Amberliscious, you will live 1/7th longer than the rest of us, how nice for the world.

minx, a firmer brain? Is that supposed to be compensation for continental drip? I don't care if my body becomes a puddle on the floor, just leave my brain flexible.

karoline, speaking of kite strings, I always have a tangential scenario that runs through my mind, whenever I see your up-skirt avatar, of your being blown up, out over the land hang glider fashion, shocking prudes out of their ugly shameful embarrassment and back to the beautiful realities of nature. Does your soul recall such an enlightened adventure?

Anonymous said...

hmm....each year gravity takes another bite at my body; my brain is still mush; i did manage to file for divorce at 42; i used to think 7 was my lucky number until i read your post; and someone told me that i don't wear enough skirts (i don't think i own any, actually).

sigh.

i must be a very young soul.

red

Yodood said...

Hi Red,
I don't understand what would dissuade you from considering seven lucky in the post, I feel quite fortunate that I haven't had to be more concerned with my health as I would be if I had to live this long with only one set of cells – what a deal being beneficiary of such renewal.

The only unlucky part is being born into a culture that believes it owns the world — it may be fortunate to discover the fallacy and result of such a mistaken myth, but it has nothing to do with luck.

Anonymous said...

hmm .... or possibly it is the myth of the culture who believes the world owes it .... the age of entitlement. The haves and the have nots? completely a roll of the dice ...

considering the geological time line and humanity's brief appearance on it, I'd say mother earth is having a pretty good laugh at our expense. We seem to be hurtling at breakneck speed towards extinction of our own species ....

Earth's a lot older and a helluva lot wiser than us ... i'd put my money on nature outwitting and outlasting us any day.

Yodood said...

... i'd put my money on nature outwitting and outlasting us any day.

A couple of triggers in your statement for me:
1) if we had not ignored the relationship to nature you speak of, money or betting wouldn't have been invented

2)Nature has or needs no trick with which to outwit us, we do that to our clever selves by ignoring our own nature.

Anonymous said...

file:///Users/ksa_reyes/Pictures/1,Nature-Fighting-Back,IMG_6116.JPG

just a minor shot of mother nature's revamping of our civilized leftoevers ..... for some reason images such as these make us want to reach for pruners and hack saws .....

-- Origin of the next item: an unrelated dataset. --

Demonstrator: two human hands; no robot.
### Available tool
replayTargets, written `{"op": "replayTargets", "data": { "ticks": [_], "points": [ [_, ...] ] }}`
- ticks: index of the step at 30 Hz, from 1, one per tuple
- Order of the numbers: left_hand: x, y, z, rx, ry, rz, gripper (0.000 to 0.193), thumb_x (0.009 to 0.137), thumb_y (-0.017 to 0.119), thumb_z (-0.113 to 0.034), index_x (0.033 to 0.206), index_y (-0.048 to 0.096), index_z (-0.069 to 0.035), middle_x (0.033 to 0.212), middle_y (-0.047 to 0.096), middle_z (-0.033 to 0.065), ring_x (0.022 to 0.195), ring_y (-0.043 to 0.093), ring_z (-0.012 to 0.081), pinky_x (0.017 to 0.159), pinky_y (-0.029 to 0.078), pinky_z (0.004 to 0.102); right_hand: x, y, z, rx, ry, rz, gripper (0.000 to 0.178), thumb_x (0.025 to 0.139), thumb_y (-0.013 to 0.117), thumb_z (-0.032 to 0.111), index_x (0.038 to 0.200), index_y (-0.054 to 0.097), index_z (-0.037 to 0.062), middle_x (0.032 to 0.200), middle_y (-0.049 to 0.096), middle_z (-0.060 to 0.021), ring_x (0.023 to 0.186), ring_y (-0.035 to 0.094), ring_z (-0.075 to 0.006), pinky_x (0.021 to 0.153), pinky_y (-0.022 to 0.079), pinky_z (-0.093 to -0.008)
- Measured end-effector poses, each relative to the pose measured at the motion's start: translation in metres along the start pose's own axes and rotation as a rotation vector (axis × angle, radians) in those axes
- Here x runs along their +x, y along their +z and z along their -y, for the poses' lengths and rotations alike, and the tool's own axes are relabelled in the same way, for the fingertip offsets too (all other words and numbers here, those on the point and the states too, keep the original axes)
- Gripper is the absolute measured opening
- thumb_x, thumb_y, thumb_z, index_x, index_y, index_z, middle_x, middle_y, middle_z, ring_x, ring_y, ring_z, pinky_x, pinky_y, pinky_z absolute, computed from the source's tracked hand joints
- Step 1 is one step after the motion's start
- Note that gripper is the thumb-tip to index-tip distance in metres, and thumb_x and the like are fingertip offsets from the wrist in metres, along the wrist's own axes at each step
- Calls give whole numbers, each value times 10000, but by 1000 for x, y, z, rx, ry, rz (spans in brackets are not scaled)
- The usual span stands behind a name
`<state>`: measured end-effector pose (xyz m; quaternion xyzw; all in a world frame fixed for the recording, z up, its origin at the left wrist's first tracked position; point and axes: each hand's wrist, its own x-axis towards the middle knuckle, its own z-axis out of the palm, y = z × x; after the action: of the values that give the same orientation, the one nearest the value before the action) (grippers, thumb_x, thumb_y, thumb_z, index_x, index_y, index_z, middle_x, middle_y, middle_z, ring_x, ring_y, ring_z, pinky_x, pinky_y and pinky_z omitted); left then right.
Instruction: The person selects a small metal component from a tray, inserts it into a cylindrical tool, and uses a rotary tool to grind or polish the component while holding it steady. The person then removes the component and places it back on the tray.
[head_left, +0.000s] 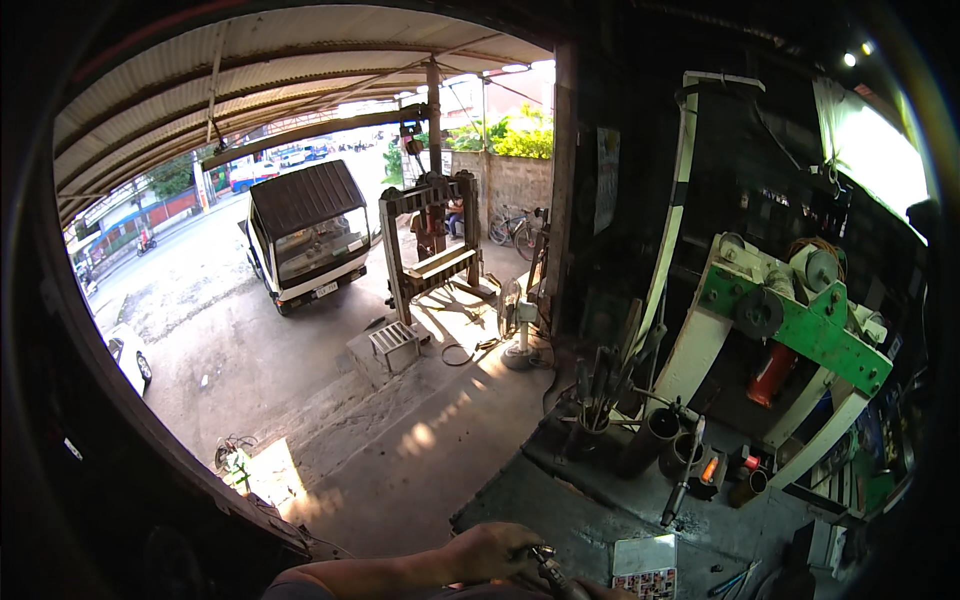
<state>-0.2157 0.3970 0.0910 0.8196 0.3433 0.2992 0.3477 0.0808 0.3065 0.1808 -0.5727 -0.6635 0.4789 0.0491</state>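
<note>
My left hand [492,552] is at the bottom middle, its forearm coming in from the lower left. Its fingers are closed at the upper end of a slim metal hand tool [549,571], shiny at the tip and darker lower down. The exact kind of tool is too small to make out. A sliver of my right hand [606,592] shows at the lower edge beside the tool's dark lower part; its fingers are hidden. Just right of the hands, a flat case with several small pieces [645,583] and a white lid lies on the dark workbench [597,522].
Cups of rods and tools [590,437] line the bench's back, near a long-handled tool [688,485]. A green and white machine frame [790,325] stands at right. Blue-handled pliers [735,579] lie at lower right. Beyond are a fan [521,330], press frame [437,245] and small truck [310,240].
</note>
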Motion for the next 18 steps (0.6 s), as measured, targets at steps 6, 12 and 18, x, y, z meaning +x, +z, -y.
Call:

i think the greenbacks would make excellent compost in due time ....

Anonymous said...
This comment has been removed by the author.
Anonymous said...

file:///Users/ksa_reyes/Pictures/1,Nature-Fighting-Back,
IMG_6116.JPG

ummm...do over - hope that link works. and i meant to write leftovers. geesh! remind me not to leave comments after 10pm ..

red

karoline in the morning said...

lol! mr g...i cannot be sure of that experience you know, but i am sure that i would be first in line to try it out..

;))
k:)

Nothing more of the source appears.